Early steps have included undoing a lot of “improvements” added through the years, such as stucco plastered over the bricks on the street level. Worn carpets were pulled up to reveal terrazzo tiling in the lobby and hardwood floors in the guest rooms.
Windows at the entrance had been covered with drywall and most of a grand fireplace was shrouded. A tall arched doorway in the lobby was cemented shut and the ballroom was shrunk to make more room for shops.
“Some of the improvements were unthoughtful,” Lou quipped.
Five skylights that have been covered for decades will be restored, and workers have been re-creating tiles that were removed from the roof perimeter in the 1960s to prevent them from falling in an earthquake. New technology and materials enable the faux mansard roofs that once graced many Los Angeles buildings to be safely replaced, Lou said.
Regional demand for hotel rooms is growing, said hospitality consultant Bruce Baltin of PKF Consulting. Occupancy in Los Angeles in 2012 is projected to approach the peak of 2007 and Baltin expects demand to hold for at least the next few years.
“A boutique hotel can really work in today’s market,” Baltin said. “It’s an urban experience.”
When the makeover is completed at the end of the year, the Normandie stands to pull visitors coming to Koreatown or east Hollywood, as well as conventioneers willing to ride the subway downtown, he said.
Lou also has his eye on nearby residents as customers for shops along Sixth Street and Normandie Avenue. He hopes to land such tenants as a high-end bakery, a restaurant and a coffee bar. He also wants to open an electric bicycle rental facility serving guests and neighbors.
“The neighborhood is incredibly diverse,” he said. “It’s young, urban and pedestrian friendly. Places are open super late.”
The emerging signs of trendiness in the wider area often referred to as Wilshire Center, such as new apartments, nightclubs and restaurants, mark an economic comeback from lean years around the 1992 riots when the area fell out of favor with corporate office tenants and educated young renters.

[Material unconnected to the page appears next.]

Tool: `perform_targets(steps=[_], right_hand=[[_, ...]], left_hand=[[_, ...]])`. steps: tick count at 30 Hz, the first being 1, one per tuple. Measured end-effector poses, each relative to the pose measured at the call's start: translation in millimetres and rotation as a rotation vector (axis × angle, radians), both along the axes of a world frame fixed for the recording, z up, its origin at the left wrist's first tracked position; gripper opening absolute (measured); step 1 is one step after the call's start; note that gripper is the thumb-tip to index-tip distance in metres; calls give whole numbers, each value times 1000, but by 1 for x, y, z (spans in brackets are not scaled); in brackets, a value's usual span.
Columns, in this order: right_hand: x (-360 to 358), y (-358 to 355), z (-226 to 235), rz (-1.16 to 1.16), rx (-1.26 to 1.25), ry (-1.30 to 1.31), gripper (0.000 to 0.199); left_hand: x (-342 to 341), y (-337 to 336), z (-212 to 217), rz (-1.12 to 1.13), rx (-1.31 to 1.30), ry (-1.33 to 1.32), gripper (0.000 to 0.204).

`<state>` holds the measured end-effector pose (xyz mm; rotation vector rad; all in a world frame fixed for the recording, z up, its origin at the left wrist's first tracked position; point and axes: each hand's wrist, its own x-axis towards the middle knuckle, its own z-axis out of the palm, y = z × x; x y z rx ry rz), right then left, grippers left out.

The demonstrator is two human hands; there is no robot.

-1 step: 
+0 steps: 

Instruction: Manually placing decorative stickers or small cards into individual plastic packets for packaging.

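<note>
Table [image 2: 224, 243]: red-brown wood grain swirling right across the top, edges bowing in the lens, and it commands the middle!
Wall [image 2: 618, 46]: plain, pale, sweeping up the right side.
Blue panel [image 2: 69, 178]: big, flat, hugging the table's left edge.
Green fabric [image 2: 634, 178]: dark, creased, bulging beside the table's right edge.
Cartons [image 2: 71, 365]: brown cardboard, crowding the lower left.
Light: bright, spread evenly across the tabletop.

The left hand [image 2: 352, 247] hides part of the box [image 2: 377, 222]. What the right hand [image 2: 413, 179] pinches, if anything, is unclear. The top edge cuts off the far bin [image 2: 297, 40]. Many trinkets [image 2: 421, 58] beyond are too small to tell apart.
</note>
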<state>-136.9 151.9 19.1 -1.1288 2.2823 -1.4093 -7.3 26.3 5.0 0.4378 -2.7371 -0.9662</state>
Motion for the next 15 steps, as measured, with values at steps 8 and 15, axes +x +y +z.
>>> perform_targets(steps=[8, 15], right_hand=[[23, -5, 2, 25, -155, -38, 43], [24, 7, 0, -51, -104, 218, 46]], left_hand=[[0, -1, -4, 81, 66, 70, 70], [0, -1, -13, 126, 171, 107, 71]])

Though it’s now in the center of a giant metropolis, the neighborhood emerged in the early 20th century as a suburban addition to Los Angeles.
“You had the car culture, so all of a sudden you didn’t have to be downtown,” said Linda Dishman, executive director of the Los Angeles Conservancy. The Ambassador Hotel, Bullocks Wilshire department store and the Brown Derby restaurant were among landmarks built in the 1920s in the well-heeled neighborhood of single family homes and upscale apartments.
It’s now the densest neighborhood in Los Angeles and home to a large portion of the city’s Korean Americans. Lou, who was born in China, hopes to attract overseas visitors and locals interested in a glimpse of what life was like in an earlier era.
“It’s our hope to use the hotel also as a history book,” he said.